- What is needed -
Transcribe each line of the material as it is, and drop any picture.

- Recorded information -
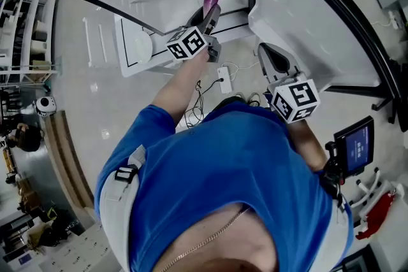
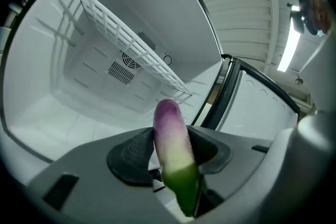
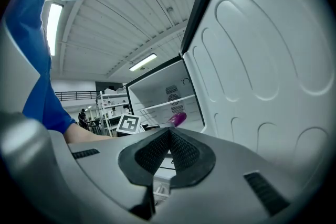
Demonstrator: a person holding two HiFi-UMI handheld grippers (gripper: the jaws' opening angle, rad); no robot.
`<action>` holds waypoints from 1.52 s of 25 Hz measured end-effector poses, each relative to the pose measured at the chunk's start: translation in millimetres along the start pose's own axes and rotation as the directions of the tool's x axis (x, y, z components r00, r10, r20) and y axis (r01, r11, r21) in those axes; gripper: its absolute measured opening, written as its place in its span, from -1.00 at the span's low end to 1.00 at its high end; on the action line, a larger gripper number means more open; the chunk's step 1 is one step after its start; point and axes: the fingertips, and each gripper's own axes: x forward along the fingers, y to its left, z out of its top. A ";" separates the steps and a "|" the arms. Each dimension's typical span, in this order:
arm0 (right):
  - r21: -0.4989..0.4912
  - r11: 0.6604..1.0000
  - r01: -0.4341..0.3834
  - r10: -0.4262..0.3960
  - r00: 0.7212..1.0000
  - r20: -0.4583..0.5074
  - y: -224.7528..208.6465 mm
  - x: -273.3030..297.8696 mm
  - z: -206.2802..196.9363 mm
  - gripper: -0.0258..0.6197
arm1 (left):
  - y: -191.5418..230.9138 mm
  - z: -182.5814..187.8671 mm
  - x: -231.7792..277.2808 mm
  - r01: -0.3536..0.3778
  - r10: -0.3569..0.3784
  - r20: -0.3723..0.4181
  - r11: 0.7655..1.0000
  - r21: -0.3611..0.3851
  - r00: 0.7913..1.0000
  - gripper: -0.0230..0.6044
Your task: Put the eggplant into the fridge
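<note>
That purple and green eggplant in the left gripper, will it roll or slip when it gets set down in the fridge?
Likely stiff: the purple-and-green eggplant juts straight out past the left gripper's fingers without drooping. Its smooth skin may slip. Being rounded and long, it would probably roll on the white fridge floor.

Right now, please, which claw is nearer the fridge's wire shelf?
Left. The left claw holds the eggplant just before the wire shelf; the right claw sits back beside the open door.
</note>
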 end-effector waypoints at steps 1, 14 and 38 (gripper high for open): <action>-0.003 1.000 -0.002 0.002 1.000 -0.004 -1.2 1.7 0.9 -0.94 | 4.0 0.8 5.2 -0.008 0.008 -0.004 1.000 0.009 1.000 -0.29; -0.011 1.000 0.003 -0.004 0.999 -0.032 -17.6 18.0 0.5 -0.94 | 47.6 -14.1 51.4 -0.087 0.106 -0.121 0.984 0.155 0.987 -0.29; -0.019 0.992 0.122 -0.123 0.989 -0.079 -27.0 11.9 -12.3 -0.94 | 121.0 -39.4 125.4 -0.096 0.283 -0.328 0.869 0.486 0.901 -0.29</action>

- Answer below -
Demonstrator: a person holding two HiFi-UMI handheld grippers (gripper: the jaws' opening angle, rad); no robot.
`<action>` holds waypoints from 1.52 s of 25 Hz measured end-effector poses, each relative to the pose measured at the chunk's start: translation in millimetres along the start pose's own axes and rotation as the directions of the tool's x axis (x, y, z components r00, r10, r20) and y axis (r01, r11, r21) in those axes; gripper: its absolute measured opening, written as its place in its span, from -1.00 at the span's low end to 1.00 at its high end; on the action line, a larger gripper number means more open; the chunk's step 1 is one step after its start; point and axes: the fingertips, and each gripper's own axes: x forward along the fingers, y to its left, z out of its top. A ";" separates the steps and a "|" the arms. Each dimension's typical span, in this order:
arm0 (right):
  - r21: -0.4989..0.4912
  - r11: 0.6604..1.0000
  - r01: -0.4341..0.3834
  - r10: -0.4262..0.3960
  - r00: 0.7212..1.0000
  - r20: -0.4583..0.5074
  - y: -224.7528..208.6465 mm
  - x: -273.3030..297.8696 mm
  - z: -206.2802..196.9363 mm
  - gripper: -0.0258..0.6197
arm1 (left):
  - y: -191.5418..230.9138 mm
  - z: -182.5814..187.8671 mm
  - x: -231.7792..277.2808 mm
  - r01: -0.3536..0.3778
  - r10: -0.3569..0.3784
  - r20: -0.3723..0.4181
  - r11: 0.7655..1.0000
  - r21: -0.3611..0.3851
  - r00: 0.7913..1.0000
  - gripper: -0.0230..0.6044
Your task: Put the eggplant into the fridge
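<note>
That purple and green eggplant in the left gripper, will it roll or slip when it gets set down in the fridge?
Likely stiff: the purple-and-green eggplant juts straight out past the left gripper's fingers without drooping. Its smooth skin may slip. Being rounded and long, it would probably roll on the white fridge floor.

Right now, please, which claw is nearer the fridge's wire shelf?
Left. The left claw holds the eggplant just before the wire shelf; the right claw sits back beside the open door.
</note>
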 end-effector waypoints at steps 1, 14 and 38 (gripper high for open): <action>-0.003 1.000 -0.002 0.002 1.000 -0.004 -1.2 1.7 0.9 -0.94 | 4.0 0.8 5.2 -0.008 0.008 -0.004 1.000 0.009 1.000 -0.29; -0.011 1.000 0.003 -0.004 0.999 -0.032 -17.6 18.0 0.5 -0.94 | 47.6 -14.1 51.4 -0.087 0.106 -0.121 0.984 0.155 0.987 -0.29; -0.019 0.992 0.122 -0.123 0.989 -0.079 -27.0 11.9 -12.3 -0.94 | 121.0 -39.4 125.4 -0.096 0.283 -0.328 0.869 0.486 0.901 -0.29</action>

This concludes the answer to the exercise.